● **ASSIGNMENT**: From the line below that contains "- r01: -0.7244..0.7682" to the line that contains "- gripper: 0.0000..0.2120", repeat every line exactly, both ends included, and nothing else.

● **MATERIAL FOR THE TASK**:
-=-=-
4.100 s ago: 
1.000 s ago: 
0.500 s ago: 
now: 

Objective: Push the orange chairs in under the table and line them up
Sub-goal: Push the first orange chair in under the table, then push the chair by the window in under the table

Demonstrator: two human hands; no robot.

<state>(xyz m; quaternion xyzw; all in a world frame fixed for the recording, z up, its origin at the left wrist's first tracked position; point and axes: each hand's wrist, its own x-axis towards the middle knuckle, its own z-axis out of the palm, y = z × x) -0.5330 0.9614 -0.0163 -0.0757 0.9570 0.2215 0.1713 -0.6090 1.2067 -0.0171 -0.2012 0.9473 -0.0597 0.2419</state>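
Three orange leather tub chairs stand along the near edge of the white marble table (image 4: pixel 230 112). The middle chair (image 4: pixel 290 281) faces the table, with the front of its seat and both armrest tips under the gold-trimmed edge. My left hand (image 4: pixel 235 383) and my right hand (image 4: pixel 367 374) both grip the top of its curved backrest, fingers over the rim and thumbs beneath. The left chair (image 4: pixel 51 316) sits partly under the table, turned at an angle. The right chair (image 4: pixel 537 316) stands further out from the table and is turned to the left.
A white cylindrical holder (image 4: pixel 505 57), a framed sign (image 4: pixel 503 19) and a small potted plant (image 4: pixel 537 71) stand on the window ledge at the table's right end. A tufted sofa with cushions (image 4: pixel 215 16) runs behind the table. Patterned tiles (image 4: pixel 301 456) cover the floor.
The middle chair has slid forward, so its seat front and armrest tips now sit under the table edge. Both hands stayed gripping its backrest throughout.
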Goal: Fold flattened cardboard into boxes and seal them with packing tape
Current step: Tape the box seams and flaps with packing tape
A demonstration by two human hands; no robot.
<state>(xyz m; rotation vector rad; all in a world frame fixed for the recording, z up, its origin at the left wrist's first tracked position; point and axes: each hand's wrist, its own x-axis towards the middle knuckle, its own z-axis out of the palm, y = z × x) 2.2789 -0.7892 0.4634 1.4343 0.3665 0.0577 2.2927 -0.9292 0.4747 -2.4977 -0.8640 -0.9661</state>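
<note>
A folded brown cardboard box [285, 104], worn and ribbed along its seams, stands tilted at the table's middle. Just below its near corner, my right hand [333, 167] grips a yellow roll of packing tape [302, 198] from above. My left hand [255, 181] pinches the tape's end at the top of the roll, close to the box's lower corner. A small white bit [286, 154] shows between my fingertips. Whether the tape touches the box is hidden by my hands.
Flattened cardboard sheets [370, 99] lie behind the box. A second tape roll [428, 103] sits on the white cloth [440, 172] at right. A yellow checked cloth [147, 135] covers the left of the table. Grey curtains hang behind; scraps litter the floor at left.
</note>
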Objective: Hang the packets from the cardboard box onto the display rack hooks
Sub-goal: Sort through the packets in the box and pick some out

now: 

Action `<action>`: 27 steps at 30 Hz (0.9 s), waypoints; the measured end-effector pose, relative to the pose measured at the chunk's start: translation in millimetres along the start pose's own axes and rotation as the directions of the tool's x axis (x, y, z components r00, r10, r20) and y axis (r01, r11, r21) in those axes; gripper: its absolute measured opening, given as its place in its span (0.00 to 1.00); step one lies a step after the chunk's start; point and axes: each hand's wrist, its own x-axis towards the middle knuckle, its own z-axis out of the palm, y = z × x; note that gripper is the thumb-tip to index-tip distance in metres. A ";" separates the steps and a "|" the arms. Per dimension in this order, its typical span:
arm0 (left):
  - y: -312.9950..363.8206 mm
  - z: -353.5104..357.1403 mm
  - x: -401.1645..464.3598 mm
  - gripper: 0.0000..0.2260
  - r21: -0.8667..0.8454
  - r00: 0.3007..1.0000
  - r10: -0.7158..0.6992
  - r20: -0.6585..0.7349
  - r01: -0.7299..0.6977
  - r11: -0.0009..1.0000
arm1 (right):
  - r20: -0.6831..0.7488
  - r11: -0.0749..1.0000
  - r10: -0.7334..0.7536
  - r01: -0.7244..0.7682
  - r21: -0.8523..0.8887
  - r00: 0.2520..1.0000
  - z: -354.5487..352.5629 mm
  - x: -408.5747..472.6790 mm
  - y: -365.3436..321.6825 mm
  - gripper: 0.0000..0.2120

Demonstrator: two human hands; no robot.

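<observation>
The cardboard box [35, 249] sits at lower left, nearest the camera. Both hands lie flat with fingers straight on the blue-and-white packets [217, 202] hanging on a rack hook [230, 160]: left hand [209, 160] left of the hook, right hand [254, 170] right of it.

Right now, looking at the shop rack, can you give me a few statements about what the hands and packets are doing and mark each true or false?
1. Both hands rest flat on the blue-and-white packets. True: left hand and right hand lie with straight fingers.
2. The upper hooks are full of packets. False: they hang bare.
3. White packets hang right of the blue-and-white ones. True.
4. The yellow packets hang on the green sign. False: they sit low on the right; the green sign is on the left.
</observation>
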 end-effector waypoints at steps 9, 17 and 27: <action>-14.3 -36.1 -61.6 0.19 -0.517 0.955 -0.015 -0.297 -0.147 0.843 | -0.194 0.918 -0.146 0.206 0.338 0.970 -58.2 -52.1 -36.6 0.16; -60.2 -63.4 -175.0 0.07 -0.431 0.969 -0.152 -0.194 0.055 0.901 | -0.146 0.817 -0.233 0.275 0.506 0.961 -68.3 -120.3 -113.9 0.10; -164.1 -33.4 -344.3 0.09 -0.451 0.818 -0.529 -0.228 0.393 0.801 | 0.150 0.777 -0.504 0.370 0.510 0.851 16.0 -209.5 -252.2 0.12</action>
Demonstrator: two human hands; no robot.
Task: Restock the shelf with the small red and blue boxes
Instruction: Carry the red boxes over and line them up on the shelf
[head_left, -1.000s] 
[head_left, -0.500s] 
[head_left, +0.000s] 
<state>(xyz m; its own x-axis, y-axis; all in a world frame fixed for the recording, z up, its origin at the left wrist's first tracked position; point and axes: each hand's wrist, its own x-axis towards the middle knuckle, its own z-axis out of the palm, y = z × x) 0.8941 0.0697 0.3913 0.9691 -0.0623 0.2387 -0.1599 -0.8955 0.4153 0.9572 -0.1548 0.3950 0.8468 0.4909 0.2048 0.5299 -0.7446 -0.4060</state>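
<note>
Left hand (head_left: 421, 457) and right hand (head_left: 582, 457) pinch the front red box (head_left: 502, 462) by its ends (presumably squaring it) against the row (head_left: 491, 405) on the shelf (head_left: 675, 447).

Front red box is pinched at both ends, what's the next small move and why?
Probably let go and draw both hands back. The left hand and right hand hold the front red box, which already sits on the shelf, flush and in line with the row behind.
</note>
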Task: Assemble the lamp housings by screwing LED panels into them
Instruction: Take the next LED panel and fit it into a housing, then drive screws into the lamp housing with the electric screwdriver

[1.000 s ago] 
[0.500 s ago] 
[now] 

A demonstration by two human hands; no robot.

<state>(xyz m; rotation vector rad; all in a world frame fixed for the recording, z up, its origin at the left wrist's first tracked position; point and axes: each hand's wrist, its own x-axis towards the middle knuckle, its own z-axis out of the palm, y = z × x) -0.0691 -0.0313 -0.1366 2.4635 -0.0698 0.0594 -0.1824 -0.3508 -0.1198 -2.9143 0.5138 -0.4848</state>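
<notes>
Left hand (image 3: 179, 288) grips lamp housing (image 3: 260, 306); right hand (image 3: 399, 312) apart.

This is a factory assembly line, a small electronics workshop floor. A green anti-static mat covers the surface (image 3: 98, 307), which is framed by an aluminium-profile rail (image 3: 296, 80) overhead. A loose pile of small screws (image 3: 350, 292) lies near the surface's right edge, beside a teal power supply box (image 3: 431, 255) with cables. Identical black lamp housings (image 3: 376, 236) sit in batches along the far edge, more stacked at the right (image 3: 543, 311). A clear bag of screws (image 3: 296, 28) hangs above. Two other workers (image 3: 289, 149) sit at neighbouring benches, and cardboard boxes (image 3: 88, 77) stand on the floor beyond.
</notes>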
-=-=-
● **TASK SOLUTION**:
  - r01: -0.7244..0.7682
  - r21: -0.8523..0.8887
  - r00: 0.2520..1.0000
  - z: -354.5487..352.5629 mm
  - x: -408.5747..472.6790 mm
  - y: -365.3436..321.6825 mm
  - gripper: 0.0000..0.2120

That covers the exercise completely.